На другой день все четверо поднялись рано, разбуженные любопытством. Интересно, что будет делать Мастан? Взбесится, наверное, от злости!.. Однако в деревне узнали об этом только после обеда. Крестьяне разводили руками, удивлялись.
— Кто бы это смог?
— Ты подумай — за одну ночь! С такой работой и силачу не совладать.
— Святого Мастан потревожил. Святые мощи там зарыты.
— Э-э-э!
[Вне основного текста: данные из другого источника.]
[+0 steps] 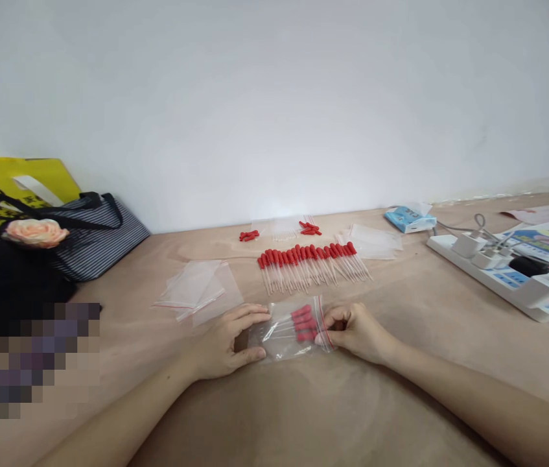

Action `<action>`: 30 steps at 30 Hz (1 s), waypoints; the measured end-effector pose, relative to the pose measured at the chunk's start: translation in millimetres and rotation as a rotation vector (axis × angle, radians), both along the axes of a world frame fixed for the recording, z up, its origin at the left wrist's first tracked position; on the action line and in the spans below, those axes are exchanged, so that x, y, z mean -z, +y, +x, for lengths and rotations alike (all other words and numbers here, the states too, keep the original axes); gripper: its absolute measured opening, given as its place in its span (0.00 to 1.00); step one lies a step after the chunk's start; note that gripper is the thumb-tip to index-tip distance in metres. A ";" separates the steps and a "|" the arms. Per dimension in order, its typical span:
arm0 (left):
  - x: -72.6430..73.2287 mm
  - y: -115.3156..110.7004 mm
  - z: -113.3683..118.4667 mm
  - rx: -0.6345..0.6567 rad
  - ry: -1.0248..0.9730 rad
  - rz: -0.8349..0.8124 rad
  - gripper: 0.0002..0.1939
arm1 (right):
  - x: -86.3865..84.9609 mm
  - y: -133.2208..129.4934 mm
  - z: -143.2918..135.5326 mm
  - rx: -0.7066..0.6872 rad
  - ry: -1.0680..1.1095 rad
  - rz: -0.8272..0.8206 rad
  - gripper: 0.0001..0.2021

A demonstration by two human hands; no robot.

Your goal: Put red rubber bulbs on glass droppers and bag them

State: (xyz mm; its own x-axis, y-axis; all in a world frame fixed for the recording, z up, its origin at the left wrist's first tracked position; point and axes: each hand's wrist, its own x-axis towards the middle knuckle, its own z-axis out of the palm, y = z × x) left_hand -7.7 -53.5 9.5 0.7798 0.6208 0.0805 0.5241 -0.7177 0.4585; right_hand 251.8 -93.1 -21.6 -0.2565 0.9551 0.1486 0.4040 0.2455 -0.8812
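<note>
A clear zip-lock bag [281, 334] lies flat in front of me, with several red-bulbed droppers [304, 322] inside, bulbs toward the zip end. My right hand [354, 331] pinches the bag at its red-lined zip edge, thumb and forefinger closed on it. At the bag's other end, my left hand [228, 340] rests with thumb and fingers apart, the tips touching the bag's side edges. Just beyond, a row of droppers [308, 264] lies side by side, red bulbs pointing away from me.
Zip bags lie in a left stack [196, 288] and a right stack [371, 241]. Loose red bulbs [249, 235] and glass tubes [284, 228] lie farther back. A tissue pack [410, 219] and a power strip [492, 272] are right; a striped bag [104, 240] is left.
</note>
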 end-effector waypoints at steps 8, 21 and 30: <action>0.4 0.3 0.5 -0.003 -0.003 0.010 0.23 | -0.1 -2.9 -2.7 0.107 -0.112 0.055 0.07; -0.5 0.6 -0.1 0.002 -0.003 -0.003 0.23 | -7.8 54.6 31.6 0.320 -0.183 0.067 0.07; 0.2 0.7 -1.0 0.004 -0.006 -0.005 0.23 | -23.4 111.5 12.6 0.545 -0.622 0.039 0.12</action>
А что я вам говорил? Никто меня тогда не слушал...
Весть о разрушенной стене пулей вонзилась в сердце Мастана.
— Что? — вскочил он.— Разрушена?
— Разрушена,— сокрушенно подтвердил принесший известие батрак.
— Я им покажу!.. Со мной шутки плохи. Я Мастан! Материнское молоко у них носом пойдет!
Задыхаясь, он побежал к реке.
— Собаки! — доносились в деревню его вопли.— Когда я спал... Да я им покажу, мать их!.. Я их проучу, не будь я Мастан!..
Безобразно ругаясь — никто и не знал, что он может так ругаться,— он долго искал хоть какой-нибудь след злоумышленников, разгребал ногой щебень, словно надеялся найти под ним виновника своей беды.